The Canadian dollar is about to enter its strongest period of seasonal strength of the year: mid-March to the end of May. On average during the past 20 periods, the loonie has gained 2.0 cents per period.
This year, the Canadian dollar has been under considerable pressure since mid-January, when it reached 1.0189 cents. Our currency has been hit by a series of discouraging Canadian economic news, including a 16 per cent drop in existing home sales in February, a 2.1 per cent decline in December retail sales and a slowdown in Canada’s gross domestic product in the fourth quarter.

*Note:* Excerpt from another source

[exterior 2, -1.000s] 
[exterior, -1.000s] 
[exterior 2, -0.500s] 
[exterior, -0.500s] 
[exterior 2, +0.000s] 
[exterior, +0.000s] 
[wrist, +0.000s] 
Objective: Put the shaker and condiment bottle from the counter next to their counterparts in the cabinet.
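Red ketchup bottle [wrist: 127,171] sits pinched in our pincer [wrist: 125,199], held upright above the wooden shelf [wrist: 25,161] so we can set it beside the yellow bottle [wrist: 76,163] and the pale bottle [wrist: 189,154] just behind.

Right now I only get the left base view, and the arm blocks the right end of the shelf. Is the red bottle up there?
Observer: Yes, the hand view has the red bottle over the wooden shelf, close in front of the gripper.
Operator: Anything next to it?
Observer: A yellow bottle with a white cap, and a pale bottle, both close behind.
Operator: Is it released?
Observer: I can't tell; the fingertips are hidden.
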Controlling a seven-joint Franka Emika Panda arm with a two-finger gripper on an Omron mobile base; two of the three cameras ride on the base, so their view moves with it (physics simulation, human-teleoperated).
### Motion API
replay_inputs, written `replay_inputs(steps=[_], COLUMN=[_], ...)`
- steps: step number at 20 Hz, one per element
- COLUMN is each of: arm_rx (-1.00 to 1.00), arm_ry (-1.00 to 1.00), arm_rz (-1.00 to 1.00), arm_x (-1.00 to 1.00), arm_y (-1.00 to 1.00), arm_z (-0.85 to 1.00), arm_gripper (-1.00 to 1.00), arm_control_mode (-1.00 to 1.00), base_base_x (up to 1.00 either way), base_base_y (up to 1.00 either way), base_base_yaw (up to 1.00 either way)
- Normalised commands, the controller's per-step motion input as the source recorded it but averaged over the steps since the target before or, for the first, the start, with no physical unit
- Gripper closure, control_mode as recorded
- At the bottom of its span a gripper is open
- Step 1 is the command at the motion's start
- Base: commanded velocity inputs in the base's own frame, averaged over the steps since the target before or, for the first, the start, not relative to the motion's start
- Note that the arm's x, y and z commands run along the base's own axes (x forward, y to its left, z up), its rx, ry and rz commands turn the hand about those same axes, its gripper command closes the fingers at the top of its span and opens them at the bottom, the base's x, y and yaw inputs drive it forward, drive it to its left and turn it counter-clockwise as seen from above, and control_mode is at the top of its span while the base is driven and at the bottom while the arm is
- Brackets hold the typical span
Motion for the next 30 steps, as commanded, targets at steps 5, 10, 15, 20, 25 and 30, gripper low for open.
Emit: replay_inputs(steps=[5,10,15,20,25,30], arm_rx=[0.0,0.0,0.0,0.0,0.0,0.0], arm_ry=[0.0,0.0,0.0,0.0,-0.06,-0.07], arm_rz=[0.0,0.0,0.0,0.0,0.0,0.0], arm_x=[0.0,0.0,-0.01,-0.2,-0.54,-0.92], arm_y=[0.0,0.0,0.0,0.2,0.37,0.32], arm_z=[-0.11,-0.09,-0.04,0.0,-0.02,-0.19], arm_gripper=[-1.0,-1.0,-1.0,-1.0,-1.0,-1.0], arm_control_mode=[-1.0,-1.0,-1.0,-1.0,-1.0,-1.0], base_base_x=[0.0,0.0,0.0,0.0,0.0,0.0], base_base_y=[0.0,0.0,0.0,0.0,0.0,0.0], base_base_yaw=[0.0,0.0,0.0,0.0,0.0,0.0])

Not all of the economic news has been gloomy: Canada’s trade balance improved in January. Employment in February surprisingly rose by 50,700. Canada’s banks reported record fiscal first-quarter earnings.
By far the most important reason for weakness in the Canadian dollar since mid-January has been strength of the U.S. dollar relative to the currencies of all developed nations. Currency investors have been attracted to notable signs of economic improvement in the U.S. economy in the first quarter.
The Canadian dollar reached a short-term bottom last week. It broke above a short-term reverse head and shoulders pattern on a break above 97.78 cents (U.S.). The loonie also moved above its 20-day moving average. Upside potential during the current period of seasonal strength is to par, where its 200-day moving average currently stands.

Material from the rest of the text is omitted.